• Task goal: Search the listing below for the word "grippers" and return each line that contains it.

• Information shown:
━━━━━━━━━━━━━━━━

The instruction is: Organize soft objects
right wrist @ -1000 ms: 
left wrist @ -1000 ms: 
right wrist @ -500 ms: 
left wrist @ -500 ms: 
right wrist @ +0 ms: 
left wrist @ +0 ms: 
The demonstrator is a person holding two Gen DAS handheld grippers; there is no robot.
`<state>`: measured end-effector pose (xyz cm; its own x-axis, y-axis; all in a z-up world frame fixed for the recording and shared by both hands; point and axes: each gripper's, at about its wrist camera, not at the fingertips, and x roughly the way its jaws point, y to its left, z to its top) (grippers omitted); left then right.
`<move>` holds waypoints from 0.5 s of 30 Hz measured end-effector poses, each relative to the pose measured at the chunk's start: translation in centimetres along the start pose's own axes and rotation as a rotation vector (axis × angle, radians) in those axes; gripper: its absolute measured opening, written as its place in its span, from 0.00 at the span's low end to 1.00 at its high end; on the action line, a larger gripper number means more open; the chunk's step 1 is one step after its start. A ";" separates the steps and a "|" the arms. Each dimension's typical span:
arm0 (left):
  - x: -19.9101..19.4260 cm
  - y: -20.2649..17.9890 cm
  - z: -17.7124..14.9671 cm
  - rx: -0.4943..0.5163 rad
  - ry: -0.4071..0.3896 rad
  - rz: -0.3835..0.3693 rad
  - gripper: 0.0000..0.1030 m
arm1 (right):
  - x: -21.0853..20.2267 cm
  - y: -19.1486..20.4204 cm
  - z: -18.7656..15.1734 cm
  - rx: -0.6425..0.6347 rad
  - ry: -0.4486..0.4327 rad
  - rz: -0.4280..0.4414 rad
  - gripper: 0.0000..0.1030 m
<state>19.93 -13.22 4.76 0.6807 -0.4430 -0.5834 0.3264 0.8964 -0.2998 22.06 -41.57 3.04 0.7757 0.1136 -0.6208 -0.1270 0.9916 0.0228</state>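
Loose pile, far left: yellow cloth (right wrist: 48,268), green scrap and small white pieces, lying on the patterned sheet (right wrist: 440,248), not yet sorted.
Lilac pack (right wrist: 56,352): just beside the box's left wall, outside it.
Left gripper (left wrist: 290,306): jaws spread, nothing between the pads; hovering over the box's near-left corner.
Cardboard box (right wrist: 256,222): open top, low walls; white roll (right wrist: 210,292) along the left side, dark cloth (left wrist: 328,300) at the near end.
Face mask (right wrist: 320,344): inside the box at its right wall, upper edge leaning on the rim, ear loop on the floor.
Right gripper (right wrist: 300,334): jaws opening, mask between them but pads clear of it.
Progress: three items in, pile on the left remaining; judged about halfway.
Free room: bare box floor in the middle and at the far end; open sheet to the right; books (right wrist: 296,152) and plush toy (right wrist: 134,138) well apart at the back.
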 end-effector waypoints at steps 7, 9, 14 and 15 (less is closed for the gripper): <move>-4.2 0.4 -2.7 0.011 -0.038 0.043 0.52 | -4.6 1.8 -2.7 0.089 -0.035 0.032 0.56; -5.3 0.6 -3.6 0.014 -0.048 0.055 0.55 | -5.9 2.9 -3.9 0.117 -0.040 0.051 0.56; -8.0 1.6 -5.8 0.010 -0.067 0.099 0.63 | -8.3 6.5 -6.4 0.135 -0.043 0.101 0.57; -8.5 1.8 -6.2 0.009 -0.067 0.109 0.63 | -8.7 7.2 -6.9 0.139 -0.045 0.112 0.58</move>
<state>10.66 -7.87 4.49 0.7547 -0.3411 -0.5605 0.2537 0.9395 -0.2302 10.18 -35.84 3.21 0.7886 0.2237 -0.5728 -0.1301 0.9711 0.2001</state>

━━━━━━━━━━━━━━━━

• Solution below:
The demonstrator is a person holding two Gen DAS handheld grippers; there is no robot.
`<state>`: measured end-effector pose (xyz cm; its own x-axis, y-axis; all in a z-up world frame fixed for the recording and shared by both hands; point and axes: each gripper's, at about its wrist camera, not at the fingertips, and x roughly the way its jaws point, y to its left, z to its top) (grippers omitted); left then right.

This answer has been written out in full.